## TASK DESCRIPTION
One number is all that is asked for: the number of lines below that hold the string "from".

....

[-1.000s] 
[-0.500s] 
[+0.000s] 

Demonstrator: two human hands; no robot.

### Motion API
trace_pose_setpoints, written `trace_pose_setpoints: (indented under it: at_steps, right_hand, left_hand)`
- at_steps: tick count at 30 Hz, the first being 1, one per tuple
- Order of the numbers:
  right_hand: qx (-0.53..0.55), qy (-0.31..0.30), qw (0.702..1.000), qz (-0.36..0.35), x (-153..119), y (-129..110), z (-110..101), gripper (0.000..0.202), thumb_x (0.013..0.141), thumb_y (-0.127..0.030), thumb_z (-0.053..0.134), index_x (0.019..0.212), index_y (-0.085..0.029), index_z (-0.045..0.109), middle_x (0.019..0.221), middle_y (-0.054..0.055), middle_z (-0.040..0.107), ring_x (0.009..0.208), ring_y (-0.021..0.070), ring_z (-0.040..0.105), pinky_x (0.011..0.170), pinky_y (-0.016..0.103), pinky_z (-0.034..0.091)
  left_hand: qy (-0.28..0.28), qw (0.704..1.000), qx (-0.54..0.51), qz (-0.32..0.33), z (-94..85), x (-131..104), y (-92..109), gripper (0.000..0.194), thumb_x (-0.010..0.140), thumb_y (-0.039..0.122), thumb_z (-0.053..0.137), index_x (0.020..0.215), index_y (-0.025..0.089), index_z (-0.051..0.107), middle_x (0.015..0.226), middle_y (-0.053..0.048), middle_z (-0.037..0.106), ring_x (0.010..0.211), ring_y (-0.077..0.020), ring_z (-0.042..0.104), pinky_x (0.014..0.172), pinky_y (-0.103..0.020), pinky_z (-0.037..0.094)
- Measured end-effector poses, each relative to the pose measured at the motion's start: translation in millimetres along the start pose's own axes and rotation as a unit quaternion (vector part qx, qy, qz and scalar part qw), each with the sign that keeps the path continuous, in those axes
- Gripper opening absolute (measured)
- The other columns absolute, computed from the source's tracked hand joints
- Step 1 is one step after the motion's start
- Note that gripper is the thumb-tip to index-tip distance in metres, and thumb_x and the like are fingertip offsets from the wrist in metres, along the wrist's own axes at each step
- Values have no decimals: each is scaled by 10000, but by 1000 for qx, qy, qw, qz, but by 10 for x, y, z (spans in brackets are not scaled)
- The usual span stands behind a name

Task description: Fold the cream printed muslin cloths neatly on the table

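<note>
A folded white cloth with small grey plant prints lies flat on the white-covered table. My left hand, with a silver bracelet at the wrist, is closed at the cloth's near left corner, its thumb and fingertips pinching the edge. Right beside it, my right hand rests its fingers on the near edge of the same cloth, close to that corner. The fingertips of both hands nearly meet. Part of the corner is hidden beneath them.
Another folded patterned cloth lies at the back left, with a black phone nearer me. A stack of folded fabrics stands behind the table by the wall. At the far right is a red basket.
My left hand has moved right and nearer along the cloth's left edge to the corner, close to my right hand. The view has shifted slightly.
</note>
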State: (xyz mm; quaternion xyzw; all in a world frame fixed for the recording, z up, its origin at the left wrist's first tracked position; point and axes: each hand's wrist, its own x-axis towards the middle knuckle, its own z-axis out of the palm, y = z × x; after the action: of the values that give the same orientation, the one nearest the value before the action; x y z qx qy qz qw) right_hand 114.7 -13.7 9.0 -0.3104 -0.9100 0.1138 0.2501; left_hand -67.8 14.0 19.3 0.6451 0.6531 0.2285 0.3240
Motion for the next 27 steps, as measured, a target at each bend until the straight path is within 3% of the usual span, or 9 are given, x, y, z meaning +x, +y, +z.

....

## EXPECTED ANSWER
2